– Он поймет, – обещает Беспредельная Дарлин, когда Кайл ретируется в классную комнату. Это она сулит уже год, не уточняя, кто поможет Кайлу понять. Порой я гадаю, не меня ли она имеет в виду.
После некоторых расставаний вспоминается лишь плохой конец и обида на бывшего возлюбленного. После некоторых одолевает тоска по самым светлым моментам, а причина разрыва стирается из памяти. Мои мысли о Кайле – сумбур начала и конца. Я вспоминаю его восхищенное лицо, отраженное мерцающим светом киноэкрана; вспоминаю, как передал ему записку, а он, не прочитав, порвал ее в клочья; вспоминаю, как он впервые взял меня за руку по пути на математику; вспоминаю, как он называл меня лгуном и лузером; вспоминаю, как понял, что нравлюсь ему, когда засек его у моего шкафчика еще до моего прихода; вспоминаю, как понял, что больше не нравлюсь ему, когда решил вернуть ему книгу, которую брал почитать, а он от меня отшатнулся.

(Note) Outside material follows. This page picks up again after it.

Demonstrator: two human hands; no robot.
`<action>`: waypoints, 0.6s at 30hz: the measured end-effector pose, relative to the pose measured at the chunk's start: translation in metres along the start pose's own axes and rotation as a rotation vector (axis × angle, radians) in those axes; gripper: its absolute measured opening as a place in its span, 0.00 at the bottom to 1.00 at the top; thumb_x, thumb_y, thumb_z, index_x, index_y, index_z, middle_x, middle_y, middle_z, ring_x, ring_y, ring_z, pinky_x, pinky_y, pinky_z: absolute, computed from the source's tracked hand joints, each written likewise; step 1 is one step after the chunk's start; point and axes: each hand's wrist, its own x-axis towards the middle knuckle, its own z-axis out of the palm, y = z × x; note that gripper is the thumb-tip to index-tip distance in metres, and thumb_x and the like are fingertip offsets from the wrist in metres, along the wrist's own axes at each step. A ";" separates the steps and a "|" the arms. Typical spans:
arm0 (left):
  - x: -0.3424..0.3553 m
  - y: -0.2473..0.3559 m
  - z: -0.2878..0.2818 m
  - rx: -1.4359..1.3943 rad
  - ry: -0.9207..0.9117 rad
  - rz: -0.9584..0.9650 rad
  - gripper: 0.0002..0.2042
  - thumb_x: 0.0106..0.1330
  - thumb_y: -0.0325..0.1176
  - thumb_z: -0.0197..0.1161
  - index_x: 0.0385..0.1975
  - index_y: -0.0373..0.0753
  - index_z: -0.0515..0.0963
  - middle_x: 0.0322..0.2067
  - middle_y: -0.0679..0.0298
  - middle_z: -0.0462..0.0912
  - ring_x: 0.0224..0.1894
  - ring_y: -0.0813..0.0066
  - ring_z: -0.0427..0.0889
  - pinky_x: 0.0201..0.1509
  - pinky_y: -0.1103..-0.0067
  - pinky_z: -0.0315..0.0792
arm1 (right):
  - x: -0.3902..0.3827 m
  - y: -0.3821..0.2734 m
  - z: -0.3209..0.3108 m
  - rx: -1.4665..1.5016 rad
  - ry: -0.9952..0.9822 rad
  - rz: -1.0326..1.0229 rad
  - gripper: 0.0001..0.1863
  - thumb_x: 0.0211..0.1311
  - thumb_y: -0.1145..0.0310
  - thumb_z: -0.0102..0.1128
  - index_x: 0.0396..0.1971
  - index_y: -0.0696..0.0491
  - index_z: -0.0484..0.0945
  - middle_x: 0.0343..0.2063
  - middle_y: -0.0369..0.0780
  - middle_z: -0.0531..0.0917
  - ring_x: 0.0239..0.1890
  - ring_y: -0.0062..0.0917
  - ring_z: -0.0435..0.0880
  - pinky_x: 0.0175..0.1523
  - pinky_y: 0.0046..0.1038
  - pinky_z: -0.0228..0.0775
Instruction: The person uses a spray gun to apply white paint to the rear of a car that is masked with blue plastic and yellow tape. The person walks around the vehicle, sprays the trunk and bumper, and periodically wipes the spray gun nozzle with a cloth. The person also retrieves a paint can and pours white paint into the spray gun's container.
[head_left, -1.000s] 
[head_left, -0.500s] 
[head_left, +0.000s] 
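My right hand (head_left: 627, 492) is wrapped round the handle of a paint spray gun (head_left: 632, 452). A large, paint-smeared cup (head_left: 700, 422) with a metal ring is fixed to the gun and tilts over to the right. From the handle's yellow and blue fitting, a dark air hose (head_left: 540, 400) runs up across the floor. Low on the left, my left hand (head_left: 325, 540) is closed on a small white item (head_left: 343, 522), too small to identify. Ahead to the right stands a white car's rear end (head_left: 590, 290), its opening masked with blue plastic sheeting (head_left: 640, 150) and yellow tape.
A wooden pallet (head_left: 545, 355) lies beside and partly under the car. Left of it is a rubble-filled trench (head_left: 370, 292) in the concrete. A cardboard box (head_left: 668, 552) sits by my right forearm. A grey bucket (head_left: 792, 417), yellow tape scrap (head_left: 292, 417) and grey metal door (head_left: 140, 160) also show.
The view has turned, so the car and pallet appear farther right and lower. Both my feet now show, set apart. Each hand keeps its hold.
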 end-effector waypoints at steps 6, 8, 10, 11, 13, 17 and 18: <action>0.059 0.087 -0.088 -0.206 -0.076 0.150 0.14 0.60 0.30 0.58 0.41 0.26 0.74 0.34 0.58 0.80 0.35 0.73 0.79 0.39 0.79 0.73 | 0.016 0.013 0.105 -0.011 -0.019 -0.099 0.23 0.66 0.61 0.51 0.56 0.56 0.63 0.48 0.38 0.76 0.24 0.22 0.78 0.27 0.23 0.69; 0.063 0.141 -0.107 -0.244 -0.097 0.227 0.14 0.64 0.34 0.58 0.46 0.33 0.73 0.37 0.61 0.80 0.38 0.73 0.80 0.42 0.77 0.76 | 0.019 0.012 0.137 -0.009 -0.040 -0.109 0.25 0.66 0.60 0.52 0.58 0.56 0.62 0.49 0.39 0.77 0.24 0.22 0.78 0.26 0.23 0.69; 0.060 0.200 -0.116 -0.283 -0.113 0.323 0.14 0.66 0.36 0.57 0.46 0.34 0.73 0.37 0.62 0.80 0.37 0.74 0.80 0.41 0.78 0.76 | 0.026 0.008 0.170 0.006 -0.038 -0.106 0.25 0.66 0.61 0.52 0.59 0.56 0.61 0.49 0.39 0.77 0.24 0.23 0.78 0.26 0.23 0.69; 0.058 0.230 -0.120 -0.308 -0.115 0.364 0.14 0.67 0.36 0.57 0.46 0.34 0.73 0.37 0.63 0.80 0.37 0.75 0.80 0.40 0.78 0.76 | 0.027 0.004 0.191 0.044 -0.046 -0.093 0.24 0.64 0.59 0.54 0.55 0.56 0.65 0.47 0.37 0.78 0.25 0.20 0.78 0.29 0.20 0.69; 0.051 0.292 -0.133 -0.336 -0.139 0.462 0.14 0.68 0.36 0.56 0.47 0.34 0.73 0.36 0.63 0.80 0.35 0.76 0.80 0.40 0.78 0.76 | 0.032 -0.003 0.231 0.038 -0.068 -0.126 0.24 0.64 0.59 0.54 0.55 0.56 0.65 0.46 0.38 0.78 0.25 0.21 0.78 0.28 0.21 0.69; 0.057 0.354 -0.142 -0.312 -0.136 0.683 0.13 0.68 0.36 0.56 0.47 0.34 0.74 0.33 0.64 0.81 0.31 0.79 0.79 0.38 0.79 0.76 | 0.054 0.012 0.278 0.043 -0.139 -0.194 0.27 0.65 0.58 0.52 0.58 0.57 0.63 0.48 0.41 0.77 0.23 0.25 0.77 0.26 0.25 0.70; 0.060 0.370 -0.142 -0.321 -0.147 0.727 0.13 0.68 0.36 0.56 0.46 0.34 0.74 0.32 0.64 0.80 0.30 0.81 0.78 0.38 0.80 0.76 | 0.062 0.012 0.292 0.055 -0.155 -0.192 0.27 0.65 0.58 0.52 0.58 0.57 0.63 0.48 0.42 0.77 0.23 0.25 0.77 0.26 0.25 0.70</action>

Кайл сказал, что я заморочил ему голову. Он рассказал об этом всем.
Поверили ему лишь некоторые. Но мне было важно не что думают они. Мне было важно, что думает Кайл. И верит ли он сам в свою байку.
– Он хуже всех, – говорит Беспредельная Дарлин. Но даже она понимает, что это неправда. Кайл далеко не хуже всех.
Я смотрю на него, и мой внутренний саундтрек звучит глуше. Отлетает кайф от встречи с Ноем.
Беспредельная Дарлин пытается меня подбодрить.
– У меня есть шоколадная конфетка, – говорит она и запускает огромную ручищу себе в сумочку, нащупывая «Милки уэй»-мини.
Я сосу нугу с карамелью, когда к нам подходит Джони со свежим докладом о Ное. К сожалению, он не отличается от последних пяти.
– Я его не нашла, – сообщает она. – Я нашла знающих, кто он, а вот где он, похоже, не знает никто. Раньше мне помогал Чак, так он назвал его «таким художественным». У Чака это не наивысший комплимент, но я хотя бы поняла, в каком направлении двигаться. На стене у художественной мастерской обнаружился снимок, который сделал этот тип. Чак помог мне его снять.
Воровство Джони меня по-настоящему не тревожит. Мы то и дело снимаем вещи со школьных стен, потом вешаем их обратно. Но мой внутренний радар засекает, сколько раз Джони упомянула имя Чака. Раньше, когда Джони в очередной раз принималась сорить именем Теда, я делал вывод, что у них снова налаживается. То, что теперь вместо Теда Чак, меня сильно шокирует.
Джони вытаскивает из рюкзака маленькую фотографию в раме. Рама того же цвета, что у очков Бадди Холли[14], и, по сути, работает так же.
– Внимательно посмотри, – советует мне Джони.
Я подношу фото к глазам – гляжу не на собственное отражение, а на то, что за ним. Сперва ближе к заднему плану я вижу старика в кресле. Возрастом он примерно как мой дед, сидит в старом деревянном кресле-качалке и ухохатывается. Потом я замечаю, что он сидит в комнате, заставленной стеклянными шарами. Круглые пластмассовые шейкеры, внутри каждого собственная, трудно различимая модель, их там сотни, а то и тысячи. Снежные шары на полу, на полках, на разделочном столе, на обеденном столе неподалеку от кресла.
Классная фотография!
– Ты не можешь ее забрать, – напоминает Джони.
– Да, да. – Я смотрю на фотографию еще минутку, потом возвращаю ее Джони.
Беспредельная Дарлин в наш разговор не вмешивается. Но она вот-вот лопнет от любопытства.
– Это просто один парень, – говорю я.
– Давай-давай, рассказывай! – настаивает она.